» **INSTRUCTIONS TO FOLLOW**: Write out the data exactly from its first line onward, ending with the line in which "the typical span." appears.

Content starts

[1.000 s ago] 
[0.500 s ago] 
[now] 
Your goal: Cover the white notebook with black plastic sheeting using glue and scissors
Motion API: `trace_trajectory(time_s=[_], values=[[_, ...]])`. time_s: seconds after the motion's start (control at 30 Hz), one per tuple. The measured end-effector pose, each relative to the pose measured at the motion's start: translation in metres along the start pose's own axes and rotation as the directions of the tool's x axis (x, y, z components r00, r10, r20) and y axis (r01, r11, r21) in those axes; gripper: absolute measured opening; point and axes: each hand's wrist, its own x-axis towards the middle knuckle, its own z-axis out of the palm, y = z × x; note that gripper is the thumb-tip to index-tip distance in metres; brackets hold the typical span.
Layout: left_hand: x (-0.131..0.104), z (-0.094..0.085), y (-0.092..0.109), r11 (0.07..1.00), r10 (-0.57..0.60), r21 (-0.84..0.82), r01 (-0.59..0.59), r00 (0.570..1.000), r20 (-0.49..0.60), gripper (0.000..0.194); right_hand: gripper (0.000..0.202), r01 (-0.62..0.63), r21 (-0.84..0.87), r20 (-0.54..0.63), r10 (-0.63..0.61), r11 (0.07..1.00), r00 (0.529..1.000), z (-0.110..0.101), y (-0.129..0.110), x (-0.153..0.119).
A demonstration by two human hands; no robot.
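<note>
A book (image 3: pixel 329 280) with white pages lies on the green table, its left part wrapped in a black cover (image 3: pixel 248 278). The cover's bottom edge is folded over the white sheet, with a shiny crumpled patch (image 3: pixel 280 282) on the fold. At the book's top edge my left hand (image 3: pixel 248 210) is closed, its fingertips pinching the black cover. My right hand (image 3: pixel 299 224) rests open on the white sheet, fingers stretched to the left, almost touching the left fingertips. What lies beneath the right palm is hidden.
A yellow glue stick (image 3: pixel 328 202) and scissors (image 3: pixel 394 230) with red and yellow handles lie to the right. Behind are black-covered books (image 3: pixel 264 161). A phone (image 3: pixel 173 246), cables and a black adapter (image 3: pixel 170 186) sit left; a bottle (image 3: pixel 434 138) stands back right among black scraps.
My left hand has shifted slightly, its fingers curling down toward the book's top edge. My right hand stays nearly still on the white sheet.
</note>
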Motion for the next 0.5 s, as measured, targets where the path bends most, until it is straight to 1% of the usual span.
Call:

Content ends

» **SOLVED PROBLEM**:
[1.000 s ago] 
[0.500 s ago] 
[now] 
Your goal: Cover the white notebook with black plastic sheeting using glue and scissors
Motion API: `trace_trajectory(time_s=[_], values=[[_, ...]])`. time_s: seconds after the motion's start (control at 30 Hz), one per tuple. The measured end-effector pose, each relative to the pose measured at the motion's start: translation in metres along the start pose's own axes and rotation as the directions of the tool's x axis (x, y, z components r00, r10, r20) and y axis (r01, r11, r21) in those axes; gripper: absolute measured opening; point and axes: each hand's wrist, its own x-axis towards the middle knuckle, its own z-axis out of the palm, y = z × x; note that gripper is the thumb-tip to index-tip distance in metres; brackets hold the typical span.

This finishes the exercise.